El último ejemplo de libertad lo dio el diputado mendocino José Luis Ramón. Así argumentó:

«Si bien provengo de una familia Católica, Apostólica y Romana y estoy en contra del aborto por mis convicciones personales, mis obligaciones públicas como diputado me han llevado a reflexionar. ¿Cuál es mi diagnóstico? He recorrido los más disímiles casos de embarazos no deseados y en cada uno, salvo respetables excepciones, nadie quiere el aborto como tal. Pero también es cierto que quienes no son abortistas nunca quisieron educación sexual en las escuelas.

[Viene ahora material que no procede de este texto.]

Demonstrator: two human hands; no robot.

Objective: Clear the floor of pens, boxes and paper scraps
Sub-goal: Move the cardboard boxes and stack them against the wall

Eso es un grave error. Porque a partir de una correcta educación sexual se podrían prevenir miles de embarazos no deseados. En este contexto, debemos hablar de justicia social, porque hay una realidad respecto de a las mujeres que abortan y que persiste en el tiempo. Por un lado, están aquellas que pueden pagarlo y acceden a un aborto clandestino dentro del sistema sanitario que, si bien cumple con algunas condiciones sanitarias, no brinda una contención integral, sino que solo percibe un fin lucrativo. Por otro lado, se criminaliza a las mujeres con menores recursos económicos que acceden a prácticas inseguras en las que pueden perder la salud e incluso la vida».

Junto con Ramón, hay al menos dos decenas de diputados nacionales que juraron por los Santos Evangelios y votarán el miércoles por la legalización del aborto. Así ocurrió hace pocos días en Irlanda, donde fue el propio partido Demócrata Cristiano el que impulsó la legalización en un plebiscito donde esta triunfó por una mayoría abrumadora.

Como se ve, hay muchas maneras de ser católico, no solo la que proponen Hector Aguer y Jorge Bergoglio. Son muchos los creyentes que, como Cecilia Ousset, creen que, tal vez, Jesús no hubiera votado como ellos lo ordenan.